For producer Antonio Russo Merenda of Ginestra Film, Vintersaga is “a truly cinematic ‘Hopperesque’ interpretation of the famous 1984 Swedish song, which plays with contrasts and ambiguities on many levels. “In 24 meticulously framed situations, sometimes via surreal tableaux but also through motion, the film vigorously observes both the trivial and the grand, mostly human stories, with a rich blend of souls juggling doubts, memories, and dreams. Ultimately the bitter cold winds shape a nation towards a bittersweet melancholy, not only sadness, but also full of longing, wilfully reminding us of a shared humanity,” notes the seasoned producer, credited for Sabaya, The Deminer and Don Juan among others.

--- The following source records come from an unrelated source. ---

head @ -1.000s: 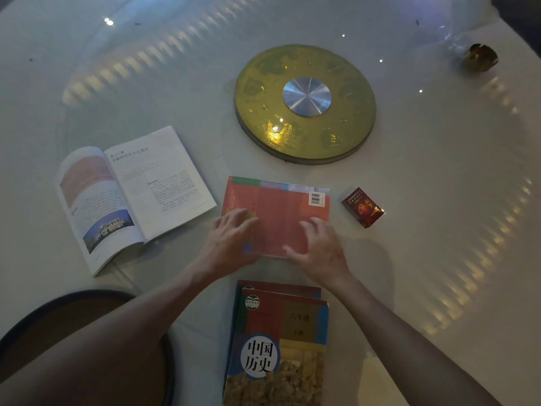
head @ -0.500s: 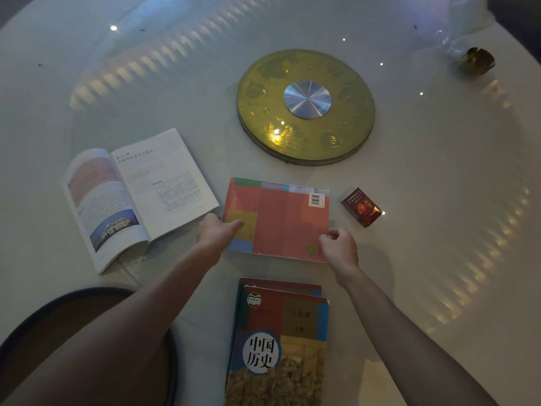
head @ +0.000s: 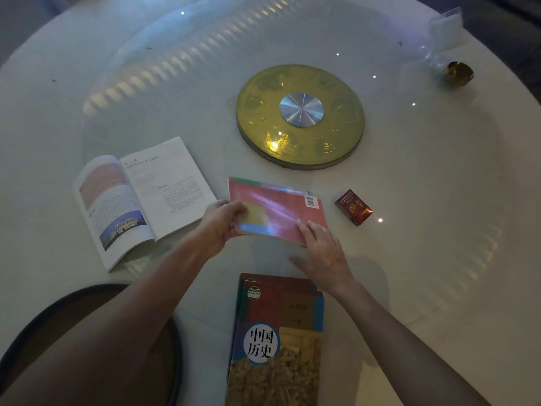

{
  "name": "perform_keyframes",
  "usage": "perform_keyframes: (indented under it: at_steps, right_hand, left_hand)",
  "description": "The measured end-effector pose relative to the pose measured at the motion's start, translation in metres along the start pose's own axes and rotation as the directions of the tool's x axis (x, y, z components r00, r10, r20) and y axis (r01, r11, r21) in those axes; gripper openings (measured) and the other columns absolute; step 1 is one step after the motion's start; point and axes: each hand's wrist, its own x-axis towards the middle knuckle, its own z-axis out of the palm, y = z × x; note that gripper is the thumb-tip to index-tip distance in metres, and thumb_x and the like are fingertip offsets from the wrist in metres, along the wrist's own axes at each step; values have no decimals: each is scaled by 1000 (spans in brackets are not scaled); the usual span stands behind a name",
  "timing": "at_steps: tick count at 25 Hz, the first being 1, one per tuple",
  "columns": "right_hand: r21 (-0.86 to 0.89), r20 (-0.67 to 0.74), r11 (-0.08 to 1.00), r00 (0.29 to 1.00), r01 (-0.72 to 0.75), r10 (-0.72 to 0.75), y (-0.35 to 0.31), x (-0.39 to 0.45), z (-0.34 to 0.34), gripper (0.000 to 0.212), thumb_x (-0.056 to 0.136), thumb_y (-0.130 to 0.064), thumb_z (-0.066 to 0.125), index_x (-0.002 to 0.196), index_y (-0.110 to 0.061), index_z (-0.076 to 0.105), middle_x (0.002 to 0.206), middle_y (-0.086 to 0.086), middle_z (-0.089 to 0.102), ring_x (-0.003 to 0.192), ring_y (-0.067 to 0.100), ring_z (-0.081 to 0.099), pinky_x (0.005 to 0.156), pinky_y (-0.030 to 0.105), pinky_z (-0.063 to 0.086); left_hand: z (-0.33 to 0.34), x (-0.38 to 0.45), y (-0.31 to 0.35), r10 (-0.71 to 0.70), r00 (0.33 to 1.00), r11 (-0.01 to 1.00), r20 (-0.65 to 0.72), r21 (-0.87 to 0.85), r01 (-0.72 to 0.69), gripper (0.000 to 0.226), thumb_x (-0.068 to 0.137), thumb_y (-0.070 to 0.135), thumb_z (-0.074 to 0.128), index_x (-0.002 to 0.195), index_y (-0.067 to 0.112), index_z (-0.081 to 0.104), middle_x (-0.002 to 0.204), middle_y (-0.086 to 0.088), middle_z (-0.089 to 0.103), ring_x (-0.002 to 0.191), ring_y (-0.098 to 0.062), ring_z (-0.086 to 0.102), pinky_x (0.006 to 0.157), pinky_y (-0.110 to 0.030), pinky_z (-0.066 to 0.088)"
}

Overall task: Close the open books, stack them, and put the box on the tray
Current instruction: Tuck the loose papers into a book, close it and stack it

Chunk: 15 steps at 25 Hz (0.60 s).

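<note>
Two hands: left grip (head: 225, 221) clamps the closed red book (head: 278, 210), long axis left-right; right grip (head: 322, 250) spread flat on it

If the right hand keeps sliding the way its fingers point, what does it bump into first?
The right hand lies with fingers pointing up and left across the closed red book, so it would just slide over that cover first. Beyond the book's far edge, the gold turntable disc seems next, though the exact line is hard to judge.

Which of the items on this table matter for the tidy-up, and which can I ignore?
Job: closed pink book in both hands; open book; stacked history books; red box; dark tray.
Ignore: gold turntable; small brass object; clear bag.
</note>
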Motion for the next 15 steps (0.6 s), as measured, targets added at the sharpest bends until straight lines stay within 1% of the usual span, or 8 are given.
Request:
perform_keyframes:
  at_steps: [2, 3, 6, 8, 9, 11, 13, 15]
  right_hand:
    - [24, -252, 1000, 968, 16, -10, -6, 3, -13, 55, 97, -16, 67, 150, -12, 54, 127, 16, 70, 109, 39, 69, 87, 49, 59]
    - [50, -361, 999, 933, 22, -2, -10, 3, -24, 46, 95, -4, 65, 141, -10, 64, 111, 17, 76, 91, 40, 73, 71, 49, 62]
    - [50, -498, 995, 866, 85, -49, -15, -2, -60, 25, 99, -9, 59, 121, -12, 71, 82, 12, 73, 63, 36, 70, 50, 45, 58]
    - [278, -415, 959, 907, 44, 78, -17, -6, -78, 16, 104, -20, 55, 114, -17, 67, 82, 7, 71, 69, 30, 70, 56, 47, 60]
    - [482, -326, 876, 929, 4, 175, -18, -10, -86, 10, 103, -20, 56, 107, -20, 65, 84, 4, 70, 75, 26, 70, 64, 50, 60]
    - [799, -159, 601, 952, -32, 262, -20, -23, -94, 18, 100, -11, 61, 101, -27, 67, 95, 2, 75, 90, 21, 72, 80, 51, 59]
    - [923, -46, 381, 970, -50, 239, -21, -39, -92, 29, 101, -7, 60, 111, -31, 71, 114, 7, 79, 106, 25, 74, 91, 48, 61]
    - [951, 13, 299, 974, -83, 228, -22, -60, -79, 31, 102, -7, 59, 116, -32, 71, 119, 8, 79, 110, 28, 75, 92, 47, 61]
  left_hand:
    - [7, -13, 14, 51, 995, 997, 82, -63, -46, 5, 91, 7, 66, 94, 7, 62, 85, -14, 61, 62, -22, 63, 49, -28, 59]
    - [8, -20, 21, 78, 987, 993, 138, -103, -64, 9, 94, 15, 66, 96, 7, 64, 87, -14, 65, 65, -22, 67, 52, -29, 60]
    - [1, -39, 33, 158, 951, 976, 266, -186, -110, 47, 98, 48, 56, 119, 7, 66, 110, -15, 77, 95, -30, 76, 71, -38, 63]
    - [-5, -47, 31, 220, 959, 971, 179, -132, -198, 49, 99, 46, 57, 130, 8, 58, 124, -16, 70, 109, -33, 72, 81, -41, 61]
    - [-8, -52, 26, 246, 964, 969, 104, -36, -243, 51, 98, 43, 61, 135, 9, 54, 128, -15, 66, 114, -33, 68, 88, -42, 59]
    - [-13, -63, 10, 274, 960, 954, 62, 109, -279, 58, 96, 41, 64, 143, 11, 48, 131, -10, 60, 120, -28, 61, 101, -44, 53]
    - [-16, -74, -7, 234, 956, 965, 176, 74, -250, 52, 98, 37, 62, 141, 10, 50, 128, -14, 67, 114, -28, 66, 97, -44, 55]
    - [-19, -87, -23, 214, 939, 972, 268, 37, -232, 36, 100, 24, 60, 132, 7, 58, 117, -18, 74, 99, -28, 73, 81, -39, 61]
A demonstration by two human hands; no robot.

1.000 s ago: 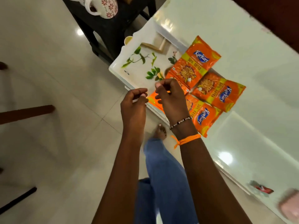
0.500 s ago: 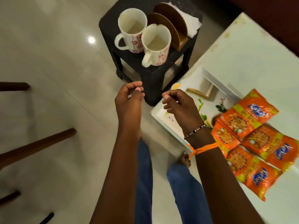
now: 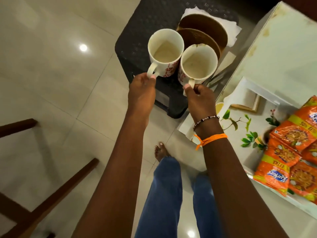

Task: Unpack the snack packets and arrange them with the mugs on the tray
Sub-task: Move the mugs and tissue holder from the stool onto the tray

Final Cut for Real-co-founder Anne Köhncke said she’d known about Vintersaga for a long time, having worked with Olsson on Meanwhile on Earth and his previous film Patrimonium, both nominated for Best Nordic Documentary in Göteborg. “I was therefore super excited to last winter formally start working with Antonio Russo Merenda, and to enter as a Danish co-producer.”
“Carl Olsson is a very special filmmaker, he is able to combine an absolutely stunning visual language with a genuine and what I would call loving curiosity in looking at us, the human beings, the cracks, the contrasts, the unexpected depths, the details and every-days that is life. I always discover something new, in what I see and in myself and the world,” she said.
For her, Vintersaga is “a tour de force not only through Sweden, but through life. It's melancholic, moving, funny, straightforward, poetic, harsh and magnificent!”
Olsson has teamed up with his regular editor Sofie Steeberger and cinematographer Mathias Døcker, who is sharing the photographic duties with Ita Zbroniec-Zajt (Ridge, The Yard, 22 July).
Besides Final Cut for Real, co-producers include Film i Väst, Filmpool Nord and Momento Film. The film has received support from the Swedish Film Institute, the Danish Film Institute, The Swedish Arts Grants Committee, Danish Arts Foundation, Filmregion Sydöst and Nordisk Film & TV Fond.
Russo Merenda said he is currently discussing the film with several sales agents.